Posted by Keith Pedrani | Oct 28, 2025 | 0 Comments

What is probate and when does it become necessary?

Keith Pedrani explains that probate is the legal process of settling someone's estate after they pass away. Any assets owned individually at the time of death become part of that person's estate and must go through probate. In states like New Jersey and New York, the will is probated in the county where the individual passed away. For instance, in Bergen County, the Surrogate's Court in Hackensack would handle the process.

Probate is necessary whether someone leaves behind a will or dies intestate (without a will).
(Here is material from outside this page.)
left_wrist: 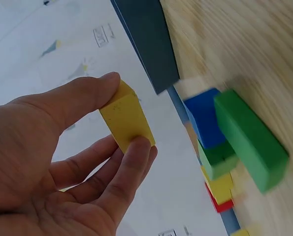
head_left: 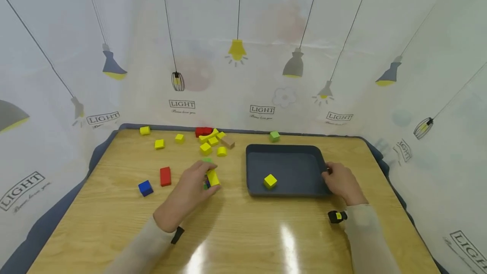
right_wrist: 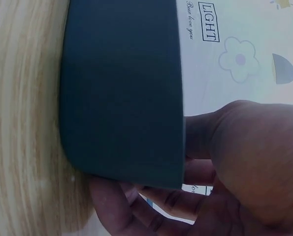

In the latter case, the estate is still settled through probate, but distribution follows state laws under intestate succession.

How does a trust differ from probate?

According to Keith Pedrani, assets placed into a trust are no longer owned by an individual but by the trust itself, removing them from the probate estate. For example, if someone establishes a revocable trust and transfers their primary residence into it, the home is owned by the trust rather than the individual. This means the property passes according to the trust's instructions instead of through probate.

While a revocable trust's assets still count toward the taxable estate, an irrevocable trust can remove them from both the probate and taxable estates. Even with a trust in place, some assets may remain outside it and must go through probate after death.

Why do families often try to avoid probate?

Keith Pedrani points out that probate can be both expensive and time-consuming. Although some county courts, such as those in Bergen and Orange Counties, operate efficiently, the process still moves on the court's schedule and can take months or even years to complete. Hiring an attorney to manage probate paperwork and filings adds to the cost, as most attorneys bill hourly or charge a percentage of the estate's value.

In contrast, a trust offers a more streamlined, private, and immediate transfer of assets after death. However, Pedrani emphasizes that setting up a trust requires more work and upfront costs during the person's lifetime.

When is probate still necessary or even beneficial?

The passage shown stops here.